_RECORDED DATA_:
════════

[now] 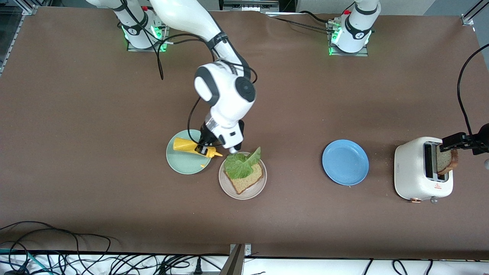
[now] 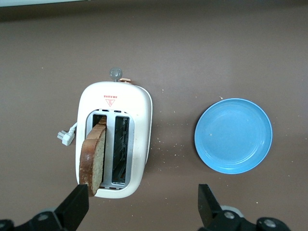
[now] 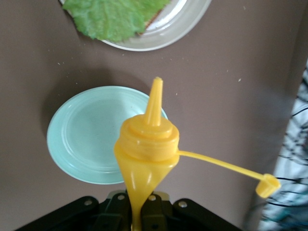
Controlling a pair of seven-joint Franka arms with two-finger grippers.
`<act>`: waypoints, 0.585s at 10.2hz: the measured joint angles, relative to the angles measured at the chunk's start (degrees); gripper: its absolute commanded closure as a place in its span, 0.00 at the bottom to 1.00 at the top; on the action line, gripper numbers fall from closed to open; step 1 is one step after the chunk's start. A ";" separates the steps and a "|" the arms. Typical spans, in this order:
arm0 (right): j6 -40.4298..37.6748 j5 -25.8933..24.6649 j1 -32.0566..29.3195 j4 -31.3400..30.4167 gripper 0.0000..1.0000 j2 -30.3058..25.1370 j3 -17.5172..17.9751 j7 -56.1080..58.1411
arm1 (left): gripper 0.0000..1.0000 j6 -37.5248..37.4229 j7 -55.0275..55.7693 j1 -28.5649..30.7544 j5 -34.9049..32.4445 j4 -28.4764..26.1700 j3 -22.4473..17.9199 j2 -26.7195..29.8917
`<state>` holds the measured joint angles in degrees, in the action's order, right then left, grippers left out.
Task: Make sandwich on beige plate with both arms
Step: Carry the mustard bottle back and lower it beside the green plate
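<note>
Starting at the right arm's end of the table, the right gripper (image 1: 204, 147) is clamped on the base of a yellow mustard bottle (image 1: 191, 147). It holds the bottle over the edge of the mint-green plate (image 1: 170, 160), which has nothing else on it. The nozzle points toward the beige plate (image 1: 244, 195), and in the right wrist view the cap hangs loose on its tether. The beige plate sits just beside the mint one and a little nearer the front camera. It carries the half-built sandwich: one bread slice (image 1: 248, 181) with a ruffled lettuce leaf (image 1: 238, 166) on top, and no second slice yet. Toward the left arm's end, well apart, the blue plate (image 1: 345, 162) holds nothing. Past it stands the white toaster (image 1: 410, 172) with a second bread slice (image 2: 94, 159) standing up out of one slot; the other slot is bare. The left gripper (image 2: 142, 195) hovers over the toaster with its fingers spread wide, one finger (image 2: 77, 204) close by the slice's edge. We judge the step in hand to be fetching the top slice. Next, the left claw needs to centre on that slice and close across its thin faces. It should then lift straight up so the crust clears the slot. Meanwhile the right arm has to get the bottle clear of the beige plate.
</note>
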<state>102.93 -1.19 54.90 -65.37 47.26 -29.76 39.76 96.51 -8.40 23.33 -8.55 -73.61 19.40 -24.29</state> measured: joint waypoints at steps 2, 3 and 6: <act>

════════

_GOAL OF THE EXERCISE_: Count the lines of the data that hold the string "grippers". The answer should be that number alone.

_EXERCISE ANSWER_: 2